Estratégia tática gerou debate após empate no clássico
O comandante Leonardo Jardim não fugiu das críticas e assumiu publicamente que sua escolha tática no duelo contra o Vasco gerou controvérsia. O rubro-negro desperdiçou uma vantagem de 2 a 0 e permitiu o empate cruzmaltino nos 15 minutos finais da partida.
A opção por escalar quatro atacantes simultaneamente comprometeu a organização do meio-campo flamenguista. Luiz Araújo, quando recuado para função de criação, não conseguiu render em seu melhor nível, deixando o time sem articulação ofensiva adequada.
Treinador explica filosofia tática controversa
“Já fizemos essa opção. Em Cusco, jogamos com Paquetá, Nico e Evertton. O que acontece: muitas vezes, quando se joga com três volantes, os pontas têm que ser jogadores mais agudos, com entrada na área e capacidade de finalização. Senão, fica um jogo muito circulado e pouco na zona central. Gosto que os jogadores entrem na área. As equipes grandes têm esse volume de jogo. Não gosto de ter três volantes, porque precisaria de pontas mais diferentes, mais como o Bruno”, declarou o técnico do Flamengo.
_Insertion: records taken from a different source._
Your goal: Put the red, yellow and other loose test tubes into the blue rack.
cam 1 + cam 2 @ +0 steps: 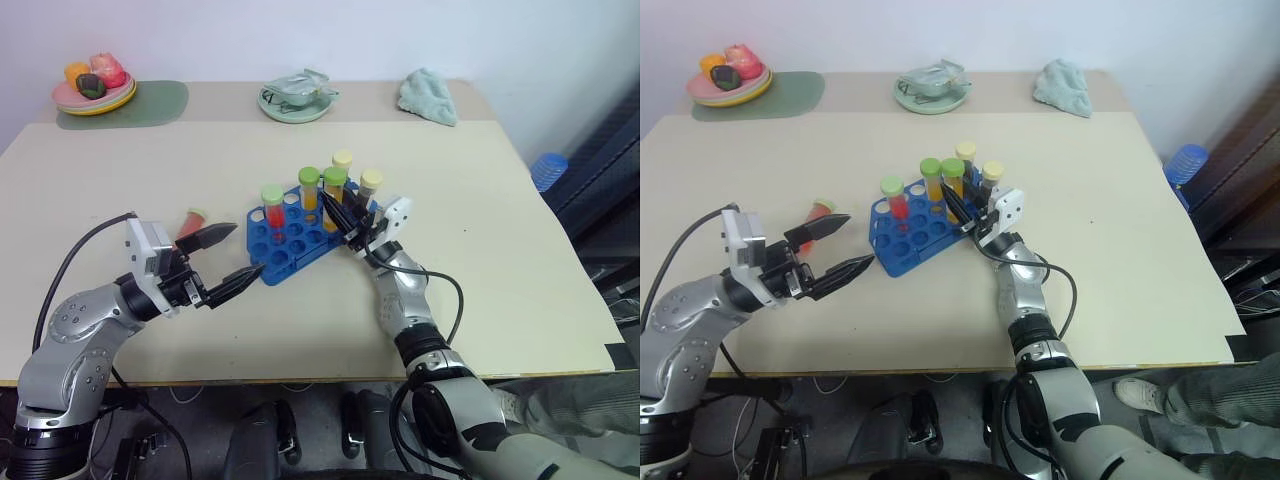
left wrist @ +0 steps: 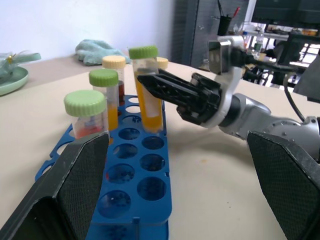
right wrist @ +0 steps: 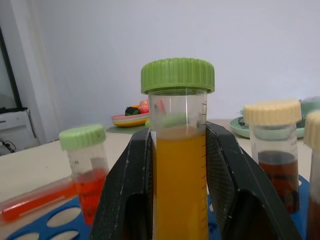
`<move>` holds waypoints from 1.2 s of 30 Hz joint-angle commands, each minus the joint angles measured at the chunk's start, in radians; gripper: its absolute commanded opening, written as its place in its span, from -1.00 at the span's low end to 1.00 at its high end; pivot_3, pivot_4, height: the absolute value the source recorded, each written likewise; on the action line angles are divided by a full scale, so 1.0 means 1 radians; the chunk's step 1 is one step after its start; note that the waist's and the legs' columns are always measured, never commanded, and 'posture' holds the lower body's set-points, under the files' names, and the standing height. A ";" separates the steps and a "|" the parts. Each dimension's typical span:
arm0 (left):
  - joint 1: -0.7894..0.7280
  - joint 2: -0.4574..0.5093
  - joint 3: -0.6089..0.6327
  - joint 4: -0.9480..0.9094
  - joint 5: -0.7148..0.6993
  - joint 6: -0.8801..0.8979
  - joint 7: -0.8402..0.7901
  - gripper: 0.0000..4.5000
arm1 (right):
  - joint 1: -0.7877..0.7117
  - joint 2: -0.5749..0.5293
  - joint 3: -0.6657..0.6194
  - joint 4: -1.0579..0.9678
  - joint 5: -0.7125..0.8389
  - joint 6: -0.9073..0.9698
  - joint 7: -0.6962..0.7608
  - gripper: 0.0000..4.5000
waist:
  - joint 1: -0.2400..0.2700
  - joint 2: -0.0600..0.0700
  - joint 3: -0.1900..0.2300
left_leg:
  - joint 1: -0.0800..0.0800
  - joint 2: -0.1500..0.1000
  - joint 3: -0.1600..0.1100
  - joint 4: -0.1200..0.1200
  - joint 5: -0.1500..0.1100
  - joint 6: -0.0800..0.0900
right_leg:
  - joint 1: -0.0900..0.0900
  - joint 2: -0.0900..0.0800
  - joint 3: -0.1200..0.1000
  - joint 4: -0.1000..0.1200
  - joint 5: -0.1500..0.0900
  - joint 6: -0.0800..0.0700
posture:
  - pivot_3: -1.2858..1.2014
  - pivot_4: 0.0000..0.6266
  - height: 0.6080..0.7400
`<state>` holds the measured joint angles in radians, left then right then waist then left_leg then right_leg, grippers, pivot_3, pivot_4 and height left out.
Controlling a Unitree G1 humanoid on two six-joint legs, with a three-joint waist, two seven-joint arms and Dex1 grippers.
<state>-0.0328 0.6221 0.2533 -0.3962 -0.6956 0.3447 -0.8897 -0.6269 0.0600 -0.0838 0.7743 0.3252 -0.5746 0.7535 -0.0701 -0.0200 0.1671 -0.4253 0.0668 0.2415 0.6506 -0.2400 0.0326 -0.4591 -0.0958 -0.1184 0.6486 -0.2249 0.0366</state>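
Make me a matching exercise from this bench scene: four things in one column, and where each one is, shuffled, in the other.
Things:
1. loose red tube
2. green-capped yellow tube
3. teal cloth
4. fruit plate

Places:
A. far corner of the table on the robot's left
B. standing in the blue rack, between the right end effector's fingers
C. lying on the table beside the rack, near the left end effector
D. far edge of the table, towards the robot's right

Pairs: 1-C, 2-B, 3-D, 4-A
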 commanded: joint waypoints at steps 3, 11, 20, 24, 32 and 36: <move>-0.007 -0.007 0.036 -0.001 -0.027 -0.010 0.009 1.00 | 0.043 -0.005 0.011 -0.037 -0.008 -0.045 0.031 0.92 | -0.002 0.000 0.000 | 0.000 0.000 0.000 0.000 0.000 0.000 | 0.000 0.000 0.000 0.000 0.000 0.000 | 0.03 -0.52 1.00; -0.016 -0.051 0.094 0.034 -0.082 0.012 0.095 1.00 | 0.111 -0.106 0.070 -0.288 -0.181 -0.005 -0.107 0.97 | 0.000 0.000 0.000 | 0.000 0.000 0.000 0.000 0.000 0.000 | 0.000 -0.001 0.000 0.000 0.000 0.000 | 0.03 -0.52 1.00; -0.099 -0.060 0.156 0.032 0.030 0.172 0.534 1.00 | 0.255 -0.416 0.121 -0.832 -0.044 0.494 0.051 0.97 | 0.003 0.000 0.000 | 0.000 0.000 -0.002 0.001 0.000 0.000 | 0.000 -0.001 0.000 0.000 0.000 0.000 | 0.03 -0.52 1.00; -0.186 -0.062 0.152 -0.016 -0.006 0.363 0.716 1.00 | 0.234 -0.552 0.106 -0.968 0.045 0.690 0.116 0.97 | 0.002 -0.001 0.000 | 0.000 0.000 -0.002 0.001 0.000 0.001 | 0.001 -0.001 0.000 0.000 0.000 0.000 | 0.03 -0.52 1.00; -0.567 -0.016 0.141 0.133 -0.042 0.989 0.977 1.00 | 0.047 -0.713 0.101 -1.105 0.206 1.141 0.120 0.97 | 0.016 -0.002 0.000 | 0.000 0.000 -0.003 0.002 0.001 0.003 | 0.001 0.001 0.000 0.001 0.000 0.000 | 0.03 -0.52 1.00; -0.753 -0.024 0.142 0.292 0.009 1.106 0.990 1.00 | -0.029 -0.717 0.101 -1.118 0.246 1.239 0.109 0.97 | 0.029 -0.002 0.001 | -0.001 0.000 -0.003 0.003 0.002 0.004 | 0.000 0.004 0.000 0.001 0.000 0.000 | 0.03 -0.52 1.00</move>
<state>-0.7597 0.5886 0.3801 -0.1338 -0.7082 1.4146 0.0945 -0.6449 -0.6536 0.0320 -0.3119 0.5463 0.6458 0.8664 -0.0415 -0.0225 0.1677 -0.4261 0.0670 0.2390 0.6526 -0.2385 0.0365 -0.4587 -0.0918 -0.1185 0.6490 -0.2253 0.0371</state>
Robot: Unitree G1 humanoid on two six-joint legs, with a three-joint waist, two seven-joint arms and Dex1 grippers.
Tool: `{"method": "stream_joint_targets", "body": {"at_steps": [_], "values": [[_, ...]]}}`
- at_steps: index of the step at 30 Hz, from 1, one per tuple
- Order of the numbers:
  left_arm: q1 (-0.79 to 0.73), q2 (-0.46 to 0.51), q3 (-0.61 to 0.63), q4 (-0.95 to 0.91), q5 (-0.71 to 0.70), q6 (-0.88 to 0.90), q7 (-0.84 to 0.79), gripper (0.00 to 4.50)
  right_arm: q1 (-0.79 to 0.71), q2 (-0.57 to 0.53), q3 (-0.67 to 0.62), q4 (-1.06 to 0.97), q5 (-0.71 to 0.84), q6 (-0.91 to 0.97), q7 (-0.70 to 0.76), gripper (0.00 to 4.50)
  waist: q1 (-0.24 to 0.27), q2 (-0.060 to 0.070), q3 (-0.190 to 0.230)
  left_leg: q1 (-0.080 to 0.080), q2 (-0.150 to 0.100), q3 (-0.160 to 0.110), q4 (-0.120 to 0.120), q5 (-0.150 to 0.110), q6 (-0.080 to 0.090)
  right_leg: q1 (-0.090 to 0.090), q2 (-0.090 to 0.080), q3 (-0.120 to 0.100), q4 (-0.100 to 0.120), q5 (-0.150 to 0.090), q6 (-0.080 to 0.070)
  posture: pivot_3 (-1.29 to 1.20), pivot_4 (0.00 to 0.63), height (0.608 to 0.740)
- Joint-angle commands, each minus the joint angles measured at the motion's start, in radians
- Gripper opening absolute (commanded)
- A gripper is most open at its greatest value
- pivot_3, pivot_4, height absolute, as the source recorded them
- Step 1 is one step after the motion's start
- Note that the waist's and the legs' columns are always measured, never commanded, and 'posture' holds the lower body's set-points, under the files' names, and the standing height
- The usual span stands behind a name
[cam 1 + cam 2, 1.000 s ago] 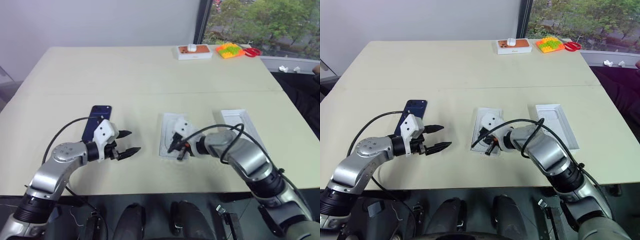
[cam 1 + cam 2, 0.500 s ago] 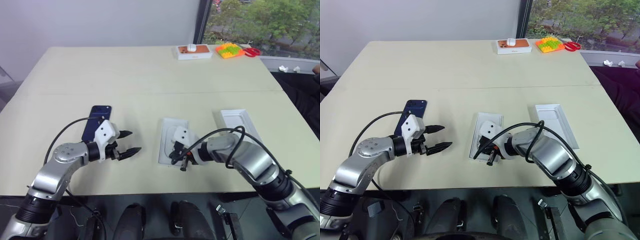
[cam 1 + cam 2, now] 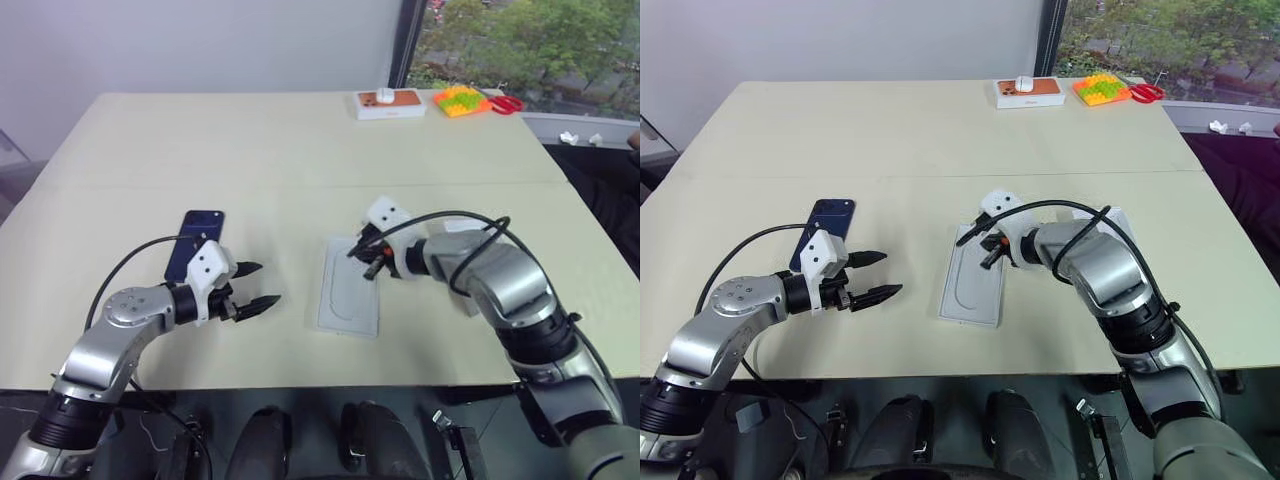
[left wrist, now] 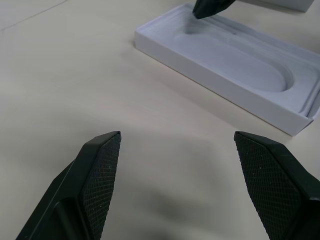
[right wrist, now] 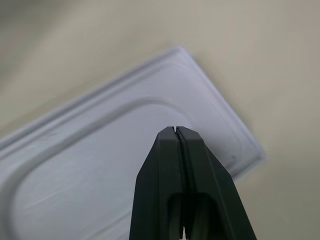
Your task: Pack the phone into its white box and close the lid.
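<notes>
Beige table (image 3: 300,150), no legible writing

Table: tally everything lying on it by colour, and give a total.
White: 3 (insert, white box, small object atop the far box)
Dark blue: 1 (phone)
Orange-topped: 1 (far box)
Multicoloured: 1 (block toy)
Red: 1 (scissors)
Total: 7

Office: pale table (image 3: 280,140) (window (image 3: 520,40) beside).
</notes>
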Motion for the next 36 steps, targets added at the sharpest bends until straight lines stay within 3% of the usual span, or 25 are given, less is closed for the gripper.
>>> {"method": "stream_joint_targets", "body": {"at_steps": [1, 14, 22, 36], "values": [[-0.008, -0.005, 0.019, -0.034, 0.003, -0.005, -0.004, 3.83, -0.006, 0.026, -0.007, 0.052, -0.033, -0.039, -0.032, 0.04, -0.001, 0.000, 0.000, 0.000, 0.000, 0.000, 0.000, 0.000, 0.000, 0.000, 0.000, 0.000, 0.000, 0.000, 0.000, 0.00, 0.150, 0.740], [0.002, -0.006, 0.038, -0.038, 0.008, 0.003, 0.008, 3.83, 0.030, 0.042, 0.013, 0.027, -0.033, -0.046, -0.023, 0.04, 0.002, 0.000, 0.000, 0.000, 0.000, 0.000, 0.000, 0.000, 0.000, 0.000, 0.000, 0.000, 0.000, 0.000, 0.000, 0.00, 0.150, 0.740], [-0.035, -0.017, 0.157, -0.012, -0.067, 0.103, 0.062, 3.83, 0.065, -0.003, -0.028, -0.151, -0.030, -0.266, 0.043, 0.04, 0.000, 0.000, 0.000, 0.000, 0.000, 0.000, 0.000, 0.000, 0.000, 0.000, 0.000, 0.000, 0.000, 0.000, 0.000, 0.00, 0.150, 0.740], [-0.060, 0.015, 0.244, 0.038, -0.082, 0.222, 0.107, 3.83, 0.119, -0.072, 0.047, -0.235, -0.020, -0.262, 0.148, 0.04, -0.002, 0.000, 0.000, 0.000, 0.000, -0.001, 0.000, 0.000, 0.000, 0.000, 0.000, 0.000, 0.000, 0.000, 0.000, 0.00, 0.150, 0.740]]}}
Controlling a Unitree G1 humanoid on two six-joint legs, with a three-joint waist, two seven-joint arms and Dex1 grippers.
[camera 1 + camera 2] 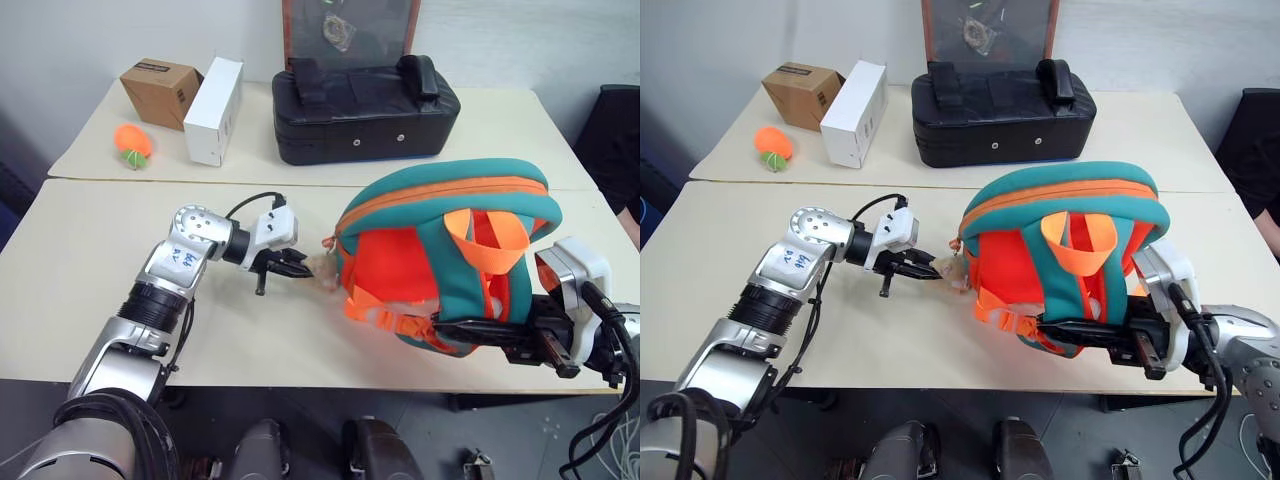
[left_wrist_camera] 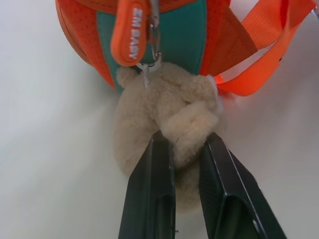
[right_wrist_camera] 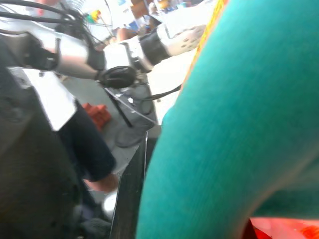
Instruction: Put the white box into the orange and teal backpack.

Ausência de Arrascaeta pesa no rendimento
O Mengão sente intensamente a falta do meia uruguaio Arrascaeta, peça fundamental no esquema tático da equipe. Sua ausência tem impactado diretamente na capacidade criativa do time, forçando ajustes que nem sempre resultam em melhor desempenho coletivo.
Com o desafio colombiano se aproximando, a comissão técnica trabalha para encontrar soluções que mantenham o poder ofensivo sem comprometer a solidez defensiva que permitiu ao adversário buscar o empate na reta final.